Identification and characterization of the foot-and-mouth disease virus (FMDV) strains circulating in endemic countries and their dynamics are essential elements of the global FMD control strategy. Characterization of FMDV is usually performed in reference laboratories (RL). However, shipping of FMD samples to RL is a challenge due to the cost and biosafety requirements of transportation, resulting in a lack of knowledge about the strains circulating in some endemic areas. In order to simplify this step and to encourage sample submission to RL, we have previously developed a low-cost protocol for the shipment of FMD samples based on the use of lateral flow devices (LFDs) combined with a simple virus inactivation step using 0.2% citric acid. The present study aimed to evaluate this inactivation protocol in the field. For this purpose, 60 suspected FMD clinical samples were collected in Nigeria, Pakistan, and Turkey, three countries where FMD is endemic. Sample treatment, testing on LFDs, and virus inactivation steps were performed in the field when possible. The effectiveness of the virus inactivation was confirmed at the RL. After RNA extraction from the 60 inactivated LFDs, all were confirmed as FMDV positive by real-time reverse transcription polymerase chain reaction (RT-PCR). The serotype was identified by conventional RT-PCR for 86% of the samples. The topotype and/or lineage was successfully determined for 60% of the samples by Sanger sequencing and sequence analyses. After chemical transfection of RNA extracted from inactivated LFDs, into permissive cells, infectious virus was rescued from 15% of the samples.

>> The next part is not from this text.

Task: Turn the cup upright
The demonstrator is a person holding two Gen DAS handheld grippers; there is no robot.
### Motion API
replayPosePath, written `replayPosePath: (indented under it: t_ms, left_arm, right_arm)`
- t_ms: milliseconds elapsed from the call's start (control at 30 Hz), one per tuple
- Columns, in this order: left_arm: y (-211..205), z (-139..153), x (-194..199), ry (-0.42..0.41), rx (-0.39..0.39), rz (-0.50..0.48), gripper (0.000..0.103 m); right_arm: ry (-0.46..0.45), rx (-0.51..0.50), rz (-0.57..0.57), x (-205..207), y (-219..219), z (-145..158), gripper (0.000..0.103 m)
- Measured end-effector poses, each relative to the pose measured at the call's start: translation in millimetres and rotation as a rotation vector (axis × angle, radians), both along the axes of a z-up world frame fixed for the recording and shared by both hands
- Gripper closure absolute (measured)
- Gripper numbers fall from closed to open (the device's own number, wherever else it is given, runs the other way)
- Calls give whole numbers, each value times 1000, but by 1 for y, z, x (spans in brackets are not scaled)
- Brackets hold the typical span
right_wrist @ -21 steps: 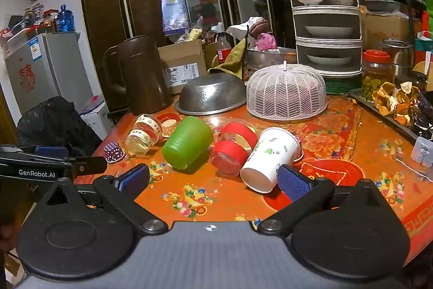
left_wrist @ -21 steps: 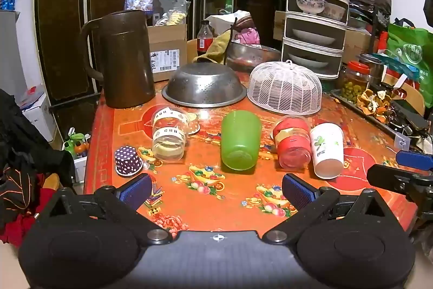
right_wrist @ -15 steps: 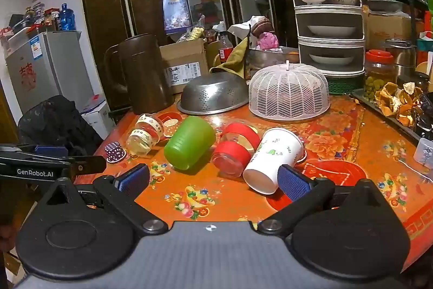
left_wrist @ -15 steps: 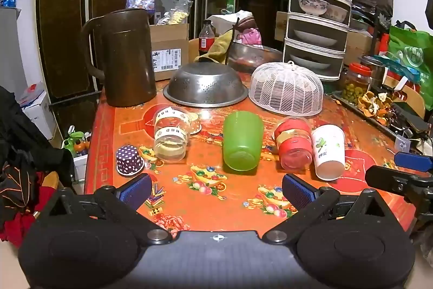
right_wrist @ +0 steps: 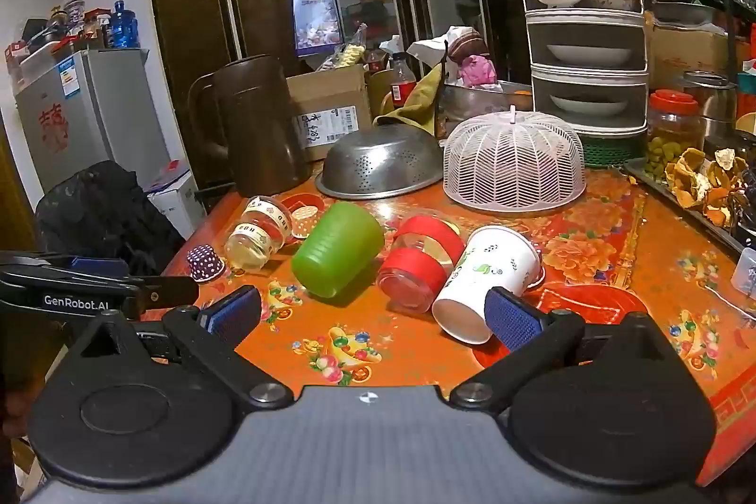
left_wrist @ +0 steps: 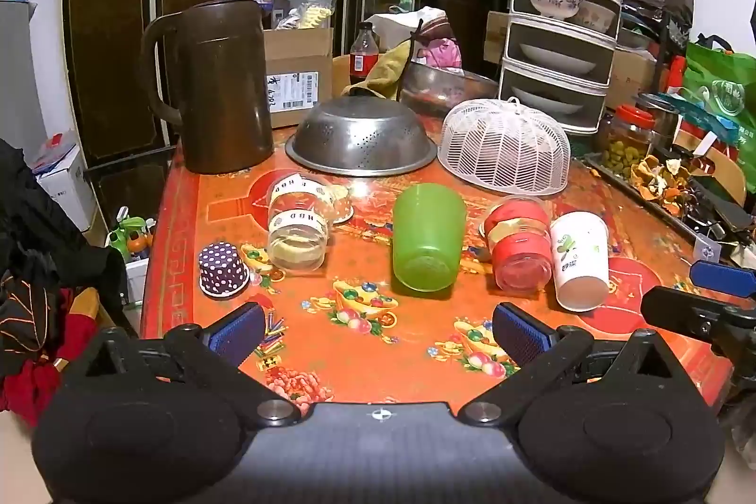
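Both grippers have crept a little closer to the table since a moment ago, and the cups loom slightly larger; none of them has shifted.

From the left wrist view, the left gripper (left_wrist: 378, 331) hangs over the near edge of the red patterned tablecloth (left_wrist: 416, 343), its blue-padded jaws spread wide with nothing between them. Straight ahead lies the green plastic cup (left_wrist: 427, 237) on its side, base toward the camera. To its left a clear glass jar (left_wrist: 298, 227) lies tipped over, and a small purple dotted cup (left_wrist: 222, 270) stands mouth down. To its right a red-banded glass cup (left_wrist: 519, 246) and a white paper cup (left_wrist: 580, 260) lie touching each other. Behind them sit an upturned steel colander (left_wrist: 361, 135), a white mesh food cover (left_wrist: 503, 152) and a brown jug (left_wrist: 222, 86).

From the right wrist view, the right gripper (right_wrist: 373, 312) is likewise wide open and empty. The paper cup (right_wrist: 482, 279) lies just ahead of its right finger (right_wrist: 512, 322), open mouth toward the camera. The red-banded cup (right_wrist: 420, 263) and the green cup (right_wrist: 338, 256) lie beside it to the left.
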State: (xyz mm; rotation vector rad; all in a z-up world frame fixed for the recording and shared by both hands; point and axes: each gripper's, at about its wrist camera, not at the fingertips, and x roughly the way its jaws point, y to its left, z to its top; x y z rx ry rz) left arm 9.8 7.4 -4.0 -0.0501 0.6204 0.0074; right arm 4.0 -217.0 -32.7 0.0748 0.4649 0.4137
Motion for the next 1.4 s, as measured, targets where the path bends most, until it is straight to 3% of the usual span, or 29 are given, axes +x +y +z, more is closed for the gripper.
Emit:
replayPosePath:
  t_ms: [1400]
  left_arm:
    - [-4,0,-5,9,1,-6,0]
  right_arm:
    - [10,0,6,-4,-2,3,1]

Implementation of this user-friendly protocol can substantially reduce shipping costs, which should increase the submission of field samples and therefore improve knowledge of the circulating FMDV strains.

Original languageEnglish
Article number9555213
JournalTransboundary and Emerging Diseases
Volume2023
Number of pages15
ISSN1865-1674
DOIs
Publication statusPublished - 2023

Bibliographical note

Funding Information:
This study was performed in the framework of the LFD_FIELD_EVAL_INACT project, with funding from the European Commission for the Control of Foot-and-mouth Disease (EuFMD/FAO). The animal experiment at the FLI was funded by the ANHIWA ERA-Net project TRANSCRIPTOVAC. We thank the Pirbright Institute for providing the FMDV O/IRN/13/2O12 strain. Anja Schulz of the FLI provided technical assistance with LFD processing and cell culture. This research was funded by the European Commission for the Control of Foot-and-mouth Disease (EuFMD) and supported by Boehringer Ingelheim.

Publisher Copyright:
© 2023 Aurore Romey et al.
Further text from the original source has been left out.